The Search for Truth or Whatever
When the professor of “The Examined Life” asked us what the point of college was, my response was quick: It’s to start the pursuit of truth. Had I heard another person say this, I probably would have made fun of him behind his back.
But humor me…
In response to something I wrote about Sartre’s Existentialism is a Humanism (the first page of which I have shown above), one of my English professors mentioned Kierkegaard, Camus, and Pascal. These are all famous philosophers who took time to grapple with one crucial question: Why should humans bother doing anything? What is the point, and what is the truth behind existence?
The Hitchhiker’s Guide to the Galaxy does a good job of pointing out a flaw in philosophy. If what we’re ultimately seeking is the great “answer,” then what is the question? After we obtain this answer, what do we expect to do with it?
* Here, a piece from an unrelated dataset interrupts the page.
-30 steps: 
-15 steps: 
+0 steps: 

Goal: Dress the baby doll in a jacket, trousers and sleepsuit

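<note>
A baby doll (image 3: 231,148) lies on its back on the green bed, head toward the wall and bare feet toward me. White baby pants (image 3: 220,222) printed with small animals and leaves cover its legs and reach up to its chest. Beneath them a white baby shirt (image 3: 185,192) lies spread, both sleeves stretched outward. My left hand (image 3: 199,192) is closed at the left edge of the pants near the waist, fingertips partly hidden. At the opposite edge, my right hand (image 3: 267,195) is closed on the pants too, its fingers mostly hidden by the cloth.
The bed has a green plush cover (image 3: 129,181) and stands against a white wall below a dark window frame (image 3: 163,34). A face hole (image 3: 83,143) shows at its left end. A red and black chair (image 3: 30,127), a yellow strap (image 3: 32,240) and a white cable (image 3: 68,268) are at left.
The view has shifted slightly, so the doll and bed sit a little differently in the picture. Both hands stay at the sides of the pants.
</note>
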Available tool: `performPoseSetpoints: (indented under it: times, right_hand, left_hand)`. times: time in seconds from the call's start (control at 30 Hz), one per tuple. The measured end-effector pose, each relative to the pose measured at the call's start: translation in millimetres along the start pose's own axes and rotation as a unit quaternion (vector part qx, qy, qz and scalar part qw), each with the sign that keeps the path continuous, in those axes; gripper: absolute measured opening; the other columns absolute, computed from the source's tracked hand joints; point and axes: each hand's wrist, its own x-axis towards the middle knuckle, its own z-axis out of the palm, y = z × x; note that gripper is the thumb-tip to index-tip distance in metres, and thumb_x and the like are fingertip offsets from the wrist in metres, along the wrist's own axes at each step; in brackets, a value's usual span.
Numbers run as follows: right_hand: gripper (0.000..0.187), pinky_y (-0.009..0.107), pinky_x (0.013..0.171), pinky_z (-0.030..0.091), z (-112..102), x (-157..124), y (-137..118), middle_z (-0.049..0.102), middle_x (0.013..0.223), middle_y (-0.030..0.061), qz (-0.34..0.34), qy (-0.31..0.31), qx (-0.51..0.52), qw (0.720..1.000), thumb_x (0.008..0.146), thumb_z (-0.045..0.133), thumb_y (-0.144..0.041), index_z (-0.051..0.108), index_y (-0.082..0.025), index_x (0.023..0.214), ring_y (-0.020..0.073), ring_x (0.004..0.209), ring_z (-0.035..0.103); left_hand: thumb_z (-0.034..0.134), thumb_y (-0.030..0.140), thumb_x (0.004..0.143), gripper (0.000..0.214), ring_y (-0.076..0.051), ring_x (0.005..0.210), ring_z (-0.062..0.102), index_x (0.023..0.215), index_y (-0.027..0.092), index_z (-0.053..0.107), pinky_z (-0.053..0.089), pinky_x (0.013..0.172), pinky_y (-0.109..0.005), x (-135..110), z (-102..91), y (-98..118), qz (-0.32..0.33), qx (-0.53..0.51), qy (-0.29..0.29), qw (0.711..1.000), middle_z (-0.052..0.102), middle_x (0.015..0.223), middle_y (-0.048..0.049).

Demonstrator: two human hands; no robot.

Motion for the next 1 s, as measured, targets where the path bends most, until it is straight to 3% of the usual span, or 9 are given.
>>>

The Part Where I Got a Little Bit Obsessed
When I took my first of two creative writing classes, I reached a point where it was the only thing I really cared about. All of my courses were picking up, but what I really wanted to focus on was that.
My favorite short story was about a young girl who gave birth to monsters. It was amazing, but a lot of people in our workshop didn’t seem to like it. Then someone said that it was probably a metaphor for teen pregnancy, and everyone liked it.
But why did we have to put it through that filter? Even when I was surrounded by humanities people, I felt that we were learning to reduce original art into mere summary. In other words, I thought we were taking literature and analyzing it in a way that was too scientific.
It seems like a strange complaint, but we picked up techniques and then started to apply them to everything. I felt that something was missing, but I couldn’t put my finger on what.
Then we were given Icehenge, which challenged the idea of closure. Then we were given The Crying of Lot 49, which challenged the idea of…a lot of things.
I wish I had a good ending for this post, but I don’t. I feel as confused as ever.
We read a surrealist novel and discussed essays on existentialism, absurdism, and nihilism. We went through the motions of covering different literary genres, as best as we could. I took as many English and writing classes as I wanted, but there wasn’t much coherency to it. I kind of just took what seemed interesting, and then it continued on.
I don’t know if literature and writing are best learned in a classroom, but it may be an ideal environment. I’ve only skimmed the surface of the other humanities departments my college had to offer, but they all had a unique perspective. I don’t feel like I gained a huge amount of wisdom, or that my life got immensely better after taking all of these humanities classes.
But that’s kind of the point, isn’t it? We all have to start somewhere, even if we don’t know exactly where we’re going.
We do it because we love it, and it’s as simple as that.